■ **PROBLEM STATEMENT**
Only the pictures are to be left out; return the rest of the data exactly as it stands.

■ **DATA SHOWN**
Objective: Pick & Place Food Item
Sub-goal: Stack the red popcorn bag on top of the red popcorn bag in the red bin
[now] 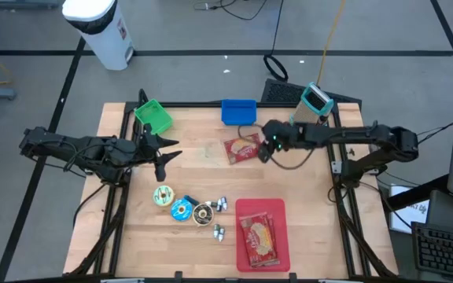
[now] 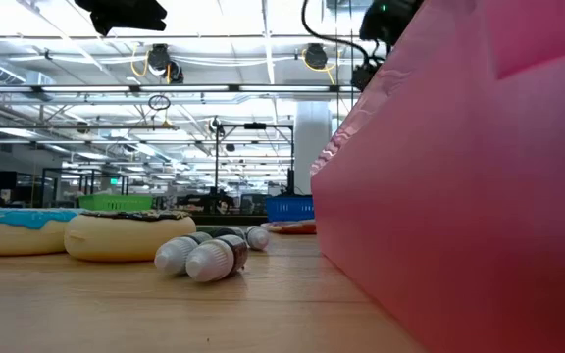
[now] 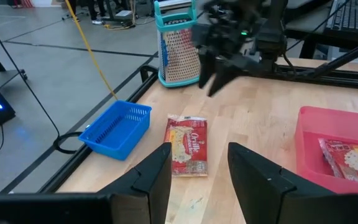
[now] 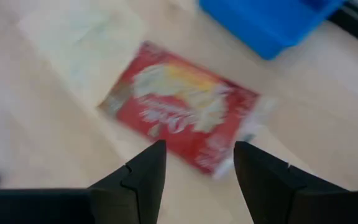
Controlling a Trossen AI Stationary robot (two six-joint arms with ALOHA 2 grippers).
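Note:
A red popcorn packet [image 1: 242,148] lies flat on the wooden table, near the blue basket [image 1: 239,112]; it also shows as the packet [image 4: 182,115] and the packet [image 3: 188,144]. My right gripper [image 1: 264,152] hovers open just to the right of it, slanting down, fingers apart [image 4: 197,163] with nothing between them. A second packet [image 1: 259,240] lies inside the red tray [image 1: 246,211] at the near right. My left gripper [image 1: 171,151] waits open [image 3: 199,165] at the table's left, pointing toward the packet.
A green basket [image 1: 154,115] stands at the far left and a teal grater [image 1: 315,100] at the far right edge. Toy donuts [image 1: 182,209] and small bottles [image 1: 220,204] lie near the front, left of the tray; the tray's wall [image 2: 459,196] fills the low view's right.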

■ **RESPONSE TO THIS TASK**
Objective: Pick & Place Food Item
Sub-goal: Stack the red popcorn bag on top of the red popcorn bag in the red bin
[now] 
[now] 
[now] 
[now] 
Controlling a Trossen AI Stationary robot (two six-joint arms with ALOHA 2 grippers).
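Note:
A red popcorn packet [image 1: 242,148] lies flat on the wooden table, near the blue basket [image 1: 239,112]; it also shows as the packet [image 4: 182,115] and the packet [image 3: 188,144]. My right gripper [image 1: 264,152] hovers open just to the right of it, slanting down, fingers apart [image 4: 197,163] with nothing between them. A second packet [image 1: 259,240] lies inside the red tray [image 1: 246,211] at the near right. My left gripper [image 1: 171,151] waits open [image 3: 199,165] at the table's left, pointing toward the packet.
A green basket [image 1: 154,115] stands at the far left and a teal grater [image 1: 315,100] at the far right edge. Toy donuts [image 1: 182,209] and small bottles [image 1: 220,204] lie near the front, left of the tray; the tray's wall [image 2: 459,196] fills the low view's right.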

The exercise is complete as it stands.